The two platforms I've used to find volleyball games are Goodrec and New York Urban. While these platforms may also offer classes and leagues, I mostly use them to play "pickup" games. Pickup games are where you show up and join (or get assigned to) a team to play for an hour or two. Easy to go on your own or with friends.

I'm not an expert! My only hope with this post is that maybe it makes trying out volleyball in New York feel a little less intimidating for you!

Goodrec

With Goodrec you have to use their mobile app. Beginner tier is called "social" on Goodrec. So browse available games until you find one at the level you want to play. You enroll in (buy a place in) sessions individually.

Sessions are between 90-120 minutes long.

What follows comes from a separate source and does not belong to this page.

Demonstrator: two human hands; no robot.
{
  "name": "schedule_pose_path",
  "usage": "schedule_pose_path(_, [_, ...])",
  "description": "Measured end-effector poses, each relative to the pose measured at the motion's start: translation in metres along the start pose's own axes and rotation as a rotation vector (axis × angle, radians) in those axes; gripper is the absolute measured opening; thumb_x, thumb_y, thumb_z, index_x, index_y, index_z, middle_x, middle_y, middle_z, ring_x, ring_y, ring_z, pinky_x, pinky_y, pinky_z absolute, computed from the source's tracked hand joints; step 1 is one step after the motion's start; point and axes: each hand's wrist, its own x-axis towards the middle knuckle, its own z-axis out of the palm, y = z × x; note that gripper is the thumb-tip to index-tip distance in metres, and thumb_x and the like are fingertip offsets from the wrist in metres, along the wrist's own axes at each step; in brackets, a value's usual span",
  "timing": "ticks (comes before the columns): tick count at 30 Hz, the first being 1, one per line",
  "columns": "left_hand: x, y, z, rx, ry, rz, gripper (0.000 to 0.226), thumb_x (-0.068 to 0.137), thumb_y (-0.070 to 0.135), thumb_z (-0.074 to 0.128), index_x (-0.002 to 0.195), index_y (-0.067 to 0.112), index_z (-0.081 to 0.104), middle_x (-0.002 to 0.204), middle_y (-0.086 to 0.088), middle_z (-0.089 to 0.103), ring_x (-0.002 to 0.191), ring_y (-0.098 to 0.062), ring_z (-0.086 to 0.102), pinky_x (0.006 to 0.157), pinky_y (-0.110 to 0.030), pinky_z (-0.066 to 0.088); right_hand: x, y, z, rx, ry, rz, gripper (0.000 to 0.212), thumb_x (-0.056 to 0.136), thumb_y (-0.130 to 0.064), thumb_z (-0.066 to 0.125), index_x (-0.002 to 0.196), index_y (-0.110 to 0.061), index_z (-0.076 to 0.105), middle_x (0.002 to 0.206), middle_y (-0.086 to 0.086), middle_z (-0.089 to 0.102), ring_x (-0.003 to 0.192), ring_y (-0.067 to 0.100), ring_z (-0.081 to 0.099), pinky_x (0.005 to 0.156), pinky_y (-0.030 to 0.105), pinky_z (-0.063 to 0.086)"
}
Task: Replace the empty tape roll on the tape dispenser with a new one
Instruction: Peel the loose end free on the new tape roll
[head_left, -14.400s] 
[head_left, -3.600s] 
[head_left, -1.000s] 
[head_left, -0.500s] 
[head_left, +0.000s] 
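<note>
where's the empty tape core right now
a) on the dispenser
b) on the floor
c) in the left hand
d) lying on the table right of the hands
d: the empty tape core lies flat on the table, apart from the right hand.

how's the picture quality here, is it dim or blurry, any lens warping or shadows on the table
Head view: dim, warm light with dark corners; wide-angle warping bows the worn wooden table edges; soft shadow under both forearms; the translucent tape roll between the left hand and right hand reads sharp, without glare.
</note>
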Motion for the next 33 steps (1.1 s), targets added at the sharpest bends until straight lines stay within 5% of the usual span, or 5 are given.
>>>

They ask you not to arrive more than 10 minutes early at the gym. When you arrive you tell the gym managers (usually in a desk up front somewhere) you're there for Goodrec and the tier (in case the gym has multiple level games going on at the same time). Then you wait until the Goodrec "host" arrives and they will organize everyone into teams.

Goodrec hosts are players who volunteer to organize the games. They'll explain the rules of the game (makes Goodrec very good for beginners) and otherwise help you out.

Always say thank you to your host!

New York Urban

With New York Urban, pickup sessions are called "open play".

There is no mobile app, you just use the website to purchase a spot in a session. The sessions are longer and cheaper than Goodrec. But there is no host; players self-organize.

The options are more limited too. You play at one of four high schools on either a Friday night or on Sunday. And session slots tend to sell out much more quickly than with Goodrec.

Big City Volleyball

You can also check out Big City Volleyball but I haven't used it yet.

Volo

I haven't ever done Volo but I think I've heard it described as "beer league". That even some of the beginner tier sessions with Goodrec and New York Urban are more competitive.

But also, Volo is built around leagues so you have to get the timing right. Goodrec's and New York Urban's pickup games make it easy to get started playing any time of year.

Making friends

It was super awkward to go at first! I went by myself. I didn't know what I was doing. I couldn't remember, and didn't know, many rules. I didn't have court shoes or knee pads.

But the Goodrec host system is particularly great for bringing beginners in and making them feel welcome. You have a great time even if you're terrible.

The first game I went to, I tried to hang out afterward to meet people. But people either came with their SO or with their friends or by themselves so they all just left immediately or hung out in their group.

So you can't just go once and expect to make friends immediately. But if you keep going at the same place and time regularly week over week, you'll see familiar faces. Maybe half the people I play with each week are regulars. If you're friendly you'll start making friends with these people and eventually start going out to bars with them after the games.

Improving

Even if you find yourself embarrassingly bad at first, just keep going! I'm 29, 6'1, 190lbs and from observation the past 5 months, age, height, and weight have a very indirect relation to playing ability.

Most of the people who play are self-taught, especially at the lower tiers I've played at. But some people played for the school team in high school or college. These people are fun to play with and you can learn a lot from them.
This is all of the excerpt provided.